More Issue, Less Object

This past weekend I attended Creative Capitals retreat at Williams College.  It was a gathering of the minds, a real creative incubator.  New thoughts, endless connections, and collaborations filled the air, and there was not one. single. dull. moment.

Creative Capital is an organization that gives venture-capital style grants to contemporary artists.  It is a fabulous company, and I could type forever about it.  But for now, here is the link, because this post is about something a little different.

As part of this retreat, the artists who have been given money from Creative Capital have seven minutes to make a presentation to the entire conference (390 people!) about their work.  Upwards of 80 presentations were made in total to a desperately curious audience of artists guests, artistic consultants, gallery and museum representations, foundations, publishers, dancers…the list continues.    By the end of these presentations, not only were my creative energies simultaneously renewed and sapped, I was downright exhausted!  Fathoming new ideas is quite a task.  They get you going, thinking about new points of connection for new ways of thinking, or creating moments, making beautiful, or not beautiful things.  The presentations were like eating chips, totally irresistible.

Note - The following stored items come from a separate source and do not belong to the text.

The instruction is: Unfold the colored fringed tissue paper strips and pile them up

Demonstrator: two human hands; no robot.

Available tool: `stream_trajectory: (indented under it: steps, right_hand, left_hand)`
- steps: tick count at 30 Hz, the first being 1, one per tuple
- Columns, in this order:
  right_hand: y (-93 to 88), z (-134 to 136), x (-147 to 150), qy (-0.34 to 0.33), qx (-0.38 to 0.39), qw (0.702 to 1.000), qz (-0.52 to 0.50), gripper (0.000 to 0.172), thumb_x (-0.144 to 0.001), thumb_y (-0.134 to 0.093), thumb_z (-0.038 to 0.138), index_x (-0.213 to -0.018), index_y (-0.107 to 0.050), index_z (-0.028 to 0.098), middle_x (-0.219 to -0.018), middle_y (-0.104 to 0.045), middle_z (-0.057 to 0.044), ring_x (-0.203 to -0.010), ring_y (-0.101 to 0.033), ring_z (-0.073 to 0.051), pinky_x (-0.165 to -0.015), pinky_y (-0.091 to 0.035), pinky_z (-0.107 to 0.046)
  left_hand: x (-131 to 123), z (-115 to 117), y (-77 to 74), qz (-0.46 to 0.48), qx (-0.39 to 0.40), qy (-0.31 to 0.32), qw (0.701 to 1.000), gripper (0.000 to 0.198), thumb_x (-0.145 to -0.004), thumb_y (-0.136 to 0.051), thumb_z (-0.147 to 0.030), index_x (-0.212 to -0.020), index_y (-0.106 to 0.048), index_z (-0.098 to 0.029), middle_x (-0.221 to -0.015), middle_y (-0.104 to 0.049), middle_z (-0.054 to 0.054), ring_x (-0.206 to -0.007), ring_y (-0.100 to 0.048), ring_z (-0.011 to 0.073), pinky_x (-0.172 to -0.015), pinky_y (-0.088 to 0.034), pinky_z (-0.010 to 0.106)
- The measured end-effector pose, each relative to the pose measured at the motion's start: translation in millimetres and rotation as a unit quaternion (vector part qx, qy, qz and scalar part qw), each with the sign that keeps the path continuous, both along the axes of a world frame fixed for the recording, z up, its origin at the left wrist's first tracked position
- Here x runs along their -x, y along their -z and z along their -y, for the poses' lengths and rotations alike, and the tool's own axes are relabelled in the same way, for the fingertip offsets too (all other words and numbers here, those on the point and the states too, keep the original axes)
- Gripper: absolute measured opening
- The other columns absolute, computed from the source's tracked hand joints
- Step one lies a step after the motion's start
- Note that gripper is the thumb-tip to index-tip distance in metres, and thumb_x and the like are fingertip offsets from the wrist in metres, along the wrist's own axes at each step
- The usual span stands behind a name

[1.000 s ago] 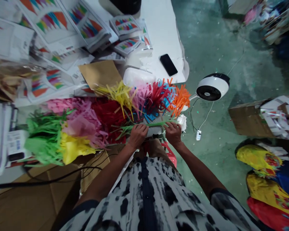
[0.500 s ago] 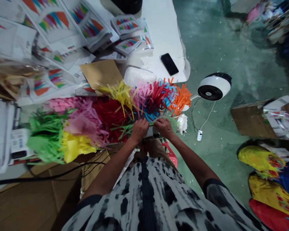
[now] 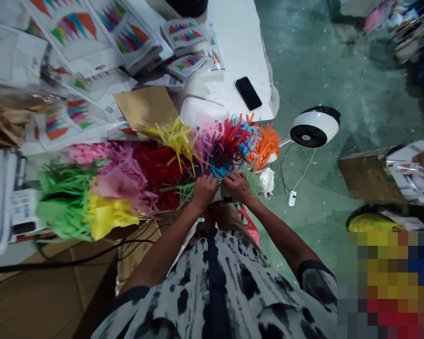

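Both my hands are close together at the near edge of the table, fingers bent and pinched on a green tissue paper tassel. Its fringed strips [image 3: 183, 192] stick out to the left of my left hand [image 3: 204, 189], and paler green strips show past my right hand [image 3: 237, 186]. The middle of the tassel is mostly hidden by my fingers. Just beyond lie finished-looking fringe bunches in a row: yellow [image 3: 176, 139], pink [image 3: 205, 143], red [image 3: 233, 136], blue [image 3: 250, 139] and orange [image 3: 266, 146].
To the left lie piles of green [image 3: 65, 202], yellow [image 3: 109, 216], pink [image 3: 120, 183] and dark red tissue [image 3: 159, 167]. Printed packets [image 3: 74, 33] and a phone [image 3: 248, 93] rest farther back. A white fan [image 3: 314, 127] stands to the right. The lower right corner is pixelated.
My right hand has shifted slightly left, closer to my left hand, both still pinching the green tassel. The view has moved a little; the tissue piles look unchanged.
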State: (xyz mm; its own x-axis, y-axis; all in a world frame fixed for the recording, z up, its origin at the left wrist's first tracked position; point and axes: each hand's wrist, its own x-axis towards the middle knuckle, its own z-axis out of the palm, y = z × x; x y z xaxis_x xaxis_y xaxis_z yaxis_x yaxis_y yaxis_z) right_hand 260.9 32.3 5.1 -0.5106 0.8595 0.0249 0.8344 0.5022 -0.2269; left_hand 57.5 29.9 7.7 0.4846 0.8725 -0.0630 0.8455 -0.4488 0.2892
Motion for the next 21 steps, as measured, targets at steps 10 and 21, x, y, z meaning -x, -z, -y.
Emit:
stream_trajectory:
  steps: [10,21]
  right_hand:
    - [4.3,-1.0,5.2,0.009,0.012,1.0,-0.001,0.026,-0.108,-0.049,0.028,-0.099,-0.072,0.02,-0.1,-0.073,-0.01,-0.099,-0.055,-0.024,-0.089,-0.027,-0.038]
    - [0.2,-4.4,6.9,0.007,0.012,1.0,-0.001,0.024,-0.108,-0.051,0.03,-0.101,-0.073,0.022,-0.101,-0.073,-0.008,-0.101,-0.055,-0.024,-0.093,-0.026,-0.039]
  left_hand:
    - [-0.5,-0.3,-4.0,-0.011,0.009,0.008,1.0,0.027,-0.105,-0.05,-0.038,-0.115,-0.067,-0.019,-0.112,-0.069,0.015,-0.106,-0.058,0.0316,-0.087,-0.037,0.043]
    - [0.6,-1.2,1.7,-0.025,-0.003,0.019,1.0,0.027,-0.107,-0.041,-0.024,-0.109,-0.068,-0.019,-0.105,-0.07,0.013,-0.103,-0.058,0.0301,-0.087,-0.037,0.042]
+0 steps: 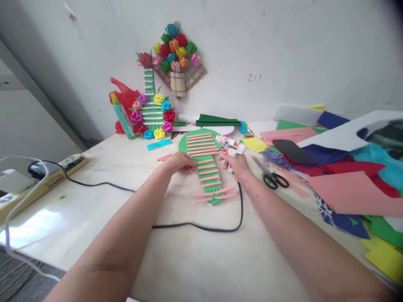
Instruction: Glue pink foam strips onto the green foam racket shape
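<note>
A green paper cutout [193, 161] with a round body and a long neck lies flat on the table, crossed by several pink paper sticks [208, 167]. My left hand [183, 162] rests at its left edge, fingers curled together; whatever they pinch is hidden. My right hand [237, 164] is wrapped round a white patterned hot glue gun [232, 146], whose nozzle points left over the round body's right side. Two longer pink sticks lie across the lower end of the neck. Left of my left hand are loose pink sticks [164, 157].
Black-handled scissors [274, 179], a phone [294, 152] and coloured paper [355, 191] spread to the right. A flower-trimmed guitar craft [153, 111] and a glue bottle [125, 120] stand behind. A black cord [201, 227] crosses the table; a power strip [52, 180] sits left.
</note>
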`<state>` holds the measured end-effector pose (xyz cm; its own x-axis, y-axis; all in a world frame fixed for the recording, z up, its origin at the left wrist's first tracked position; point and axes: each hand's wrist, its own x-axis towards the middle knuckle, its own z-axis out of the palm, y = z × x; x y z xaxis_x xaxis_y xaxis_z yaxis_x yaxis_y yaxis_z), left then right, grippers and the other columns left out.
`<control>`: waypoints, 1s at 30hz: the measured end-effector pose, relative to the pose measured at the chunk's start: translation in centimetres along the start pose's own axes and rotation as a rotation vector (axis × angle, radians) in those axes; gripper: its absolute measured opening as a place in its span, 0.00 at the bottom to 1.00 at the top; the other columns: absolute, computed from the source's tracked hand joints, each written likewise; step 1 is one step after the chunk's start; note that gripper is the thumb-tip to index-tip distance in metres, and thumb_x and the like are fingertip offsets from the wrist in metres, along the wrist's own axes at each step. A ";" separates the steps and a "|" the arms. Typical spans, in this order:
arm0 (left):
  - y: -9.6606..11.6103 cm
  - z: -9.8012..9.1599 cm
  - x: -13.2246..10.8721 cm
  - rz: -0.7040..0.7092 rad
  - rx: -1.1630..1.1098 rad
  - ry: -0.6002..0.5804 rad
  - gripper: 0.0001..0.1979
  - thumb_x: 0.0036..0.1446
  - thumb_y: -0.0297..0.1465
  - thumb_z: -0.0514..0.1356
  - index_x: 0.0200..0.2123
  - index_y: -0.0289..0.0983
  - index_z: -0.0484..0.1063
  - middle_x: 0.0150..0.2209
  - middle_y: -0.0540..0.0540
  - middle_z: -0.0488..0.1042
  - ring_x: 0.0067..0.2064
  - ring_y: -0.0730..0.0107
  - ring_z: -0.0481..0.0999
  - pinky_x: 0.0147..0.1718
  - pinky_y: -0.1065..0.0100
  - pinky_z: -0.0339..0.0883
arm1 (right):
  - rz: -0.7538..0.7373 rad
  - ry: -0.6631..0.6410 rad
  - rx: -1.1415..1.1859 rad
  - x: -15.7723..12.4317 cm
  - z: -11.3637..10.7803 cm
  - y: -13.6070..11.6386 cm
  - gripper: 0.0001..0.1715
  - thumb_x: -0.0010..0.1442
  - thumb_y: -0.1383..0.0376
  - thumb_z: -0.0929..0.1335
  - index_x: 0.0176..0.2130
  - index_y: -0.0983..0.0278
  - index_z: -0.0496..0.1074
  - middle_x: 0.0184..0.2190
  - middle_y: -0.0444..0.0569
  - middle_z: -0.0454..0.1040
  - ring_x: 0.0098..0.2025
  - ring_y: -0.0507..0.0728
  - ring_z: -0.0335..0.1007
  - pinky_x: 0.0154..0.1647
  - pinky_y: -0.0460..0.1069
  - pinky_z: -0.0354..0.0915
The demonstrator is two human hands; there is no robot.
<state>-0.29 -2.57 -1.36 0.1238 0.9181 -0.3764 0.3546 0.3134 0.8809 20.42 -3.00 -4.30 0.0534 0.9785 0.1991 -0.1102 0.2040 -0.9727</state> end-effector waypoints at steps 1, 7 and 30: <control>0.0 0.0 0.0 0.007 -0.002 -0.012 0.13 0.32 0.30 0.69 0.23 0.30 0.73 0.18 0.46 0.72 0.20 0.74 0.71 0.23 0.72 0.67 | -0.003 -0.014 -0.004 0.0 0.0 0.0 0.19 0.40 0.60 0.71 0.33 0.68 0.69 0.19 0.43 0.72 0.12 0.46 0.57 0.11 0.42 0.52; 0.3 0.2 -0.2 0.011 0.029 0.022 0.14 0.30 0.31 0.70 0.22 0.30 0.72 0.17 0.46 0.72 0.20 0.73 0.71 0.23 0.71 0.67 | -0.022 -0.060 -0.028 -0.2 0.1 0.0 0.19 0.42 0.59 0.70 0.34 0.68 0.70 0.23 0.45 0.74 0.11 0.47 0.57 0.11 0.44 0.53; 0.0 0.5 0.5 0.003 -0.015 0.040 0.17 0.26 0.32 0.71 0.22 0.30 0.72 0.18 0.45 0.73 0.21 0.73 0.72 0.25 0.71 0.69 | -0.014 -0.197 -0.196 0.3 0.1 0.3 0.13 0.44 0.60 0.69 0.30 0.67 0.72 0.12 0.40 0.67 0.11 0.48 0.57 0.15 0.44 0.55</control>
<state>0.22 -2.23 -1.71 0.0873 0.9279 -0.3624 0.3408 0.3140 0.8861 20.28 -2.68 -4.51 -0.1422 0.9666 0.2130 0.0842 0.2262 -0.9704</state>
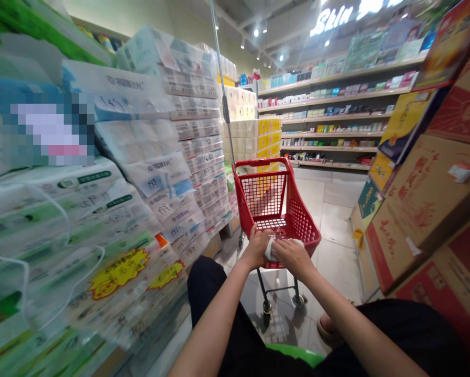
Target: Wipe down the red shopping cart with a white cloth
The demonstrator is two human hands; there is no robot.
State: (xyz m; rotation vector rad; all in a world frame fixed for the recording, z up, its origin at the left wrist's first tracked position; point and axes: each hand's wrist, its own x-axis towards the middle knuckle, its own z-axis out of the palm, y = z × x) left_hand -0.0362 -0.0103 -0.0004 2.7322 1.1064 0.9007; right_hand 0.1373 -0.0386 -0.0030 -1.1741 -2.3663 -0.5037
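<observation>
A small red plastic shopping cart [305, 230] with a mesh basket and black legs on castors stands right in front of me. My left hand [257, 247] is closed over the near rim of its basket. Beside it, my right hand [293, 256] presses a crumpled white cloth [272, 251] against the same rim, its fingers bent over it. The two hands almost touch, and the cloth shows between them. Whether it is fabric or paper I cannot tell. Part of the near rim is hidden under my hands.
Tall stacks of wrapped tissue packs [164, 178] rise on the left, with a white cable [67, 220] hanging over them. Cardboard boxes [427, 193] are piled on the right. Stocked shelves [332, 112] line the back. A thin metal pole [220, 68] stands by the cart.
</observation>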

By the end of the presentation, I started to think more on the macro level.  I noticed something that really stuck out to me.  Not one person presented a painting.  Oil paint on canvas.  Acrylic on paper.  Watercolor on a pad.  Nope.  I did not see any of it.  And I do not mean this in a bad way.  In fact, this observation didn’t even occur to me until I was on the train home.  I was so swept up in all that I did see, while experiencing it, it felt like there was nothing missing, that what I was seeing was everything.

So why no paintings?  For that matter, why no objects?  These artists are deemed some of the most high achieving, most influential contemporary artists out there, so what they are producing represents somewhat of the major trend in contemporary art.  I began to think that maybe the work they were producing was more about the issues it engaged with, as opposed to the objects it produced.

There were two projects that really stuck in my mind: The Ghana Think Tank, and the Mini Mart Project.  The Ghana Think Tank is a group of artists that has found a way to collect and send first world problems to third world countries in order to get the third world individuals advice on the potential solutions for these first world individuals, and vice versa.  The artists of the Ghana Think Tank have identified groups of people in both first and third world countries to field the questions, and respond.  Even the kind of design work on the post cards to be sent between the first and third world countries was considered.  These artists art is about flipping the paradigm of first and third world countries on its head by suggesting that problems may be universal, thus their solutions equally so.  There is no object to come of this whole thing, the exchange is what matters.  The exchange is the art.

Another project, the Mini Mart City Park Project, was a process of taking a decrepit area of a town and revitalizing it as a new public space for that neighborhood.  The art was the process of revitalization.  The artist actually soon doubled as an environmentalist because the process of finding, buying, and identifying partners to renovate the land put him in conversations and meetings with major gas company representatives and environmental protection agencies.  Who would have thought that an artist trying to bring life back to a small plot of land would be in the position to influence environmental policy by striking deals with major gas companies?

These artists are about the engagement.  Another way to put it is that they are about the issue behind the process.  They are working at the heart of cross-disciplinary collaborations; they embody collaborations.  This kind of collaboration then begs the question: how can is be shown in a gallery or museum space?  Should it be?  What makes this kind of art different from non-profit work?  

What makes this contemporary work decidedly different from anything that could be comparable is the vision behind it.  The vision of these projects is not necessarily to create organization that does social justice work, or create an object to be displayed.  The projects are part of the artists’ larger trajectory, their larger artistic vision of how they explore some kind of idea.  For the Ghana Think Tank the idea that interested them could have been how todays world prioritizes and defines “problems.”  For the Mini Mart City Park project, the idea that interested them could have been how people interact with old spaces.  The artist explores ideas and connects moments in an unlikely fashion, stringing together thought provoking occurrences.  How will this be communicated to audiences?  How will this kind of art be publicly valuable?  Or, how will this kind of art be valued?  If we are thinking about the art market, one cannot really put the exchange of ideas between first and third world countries to auction.  What tangible thing will come to represent this contemporary art such that the art can be identified and appreciated?  Or, will a whole new kind of value maker, unrelated to the object-focused dollar sign, come into existence?

Contemporary art is making us observe the nature of todays exchanges and presents us with the conundrum of valuing them.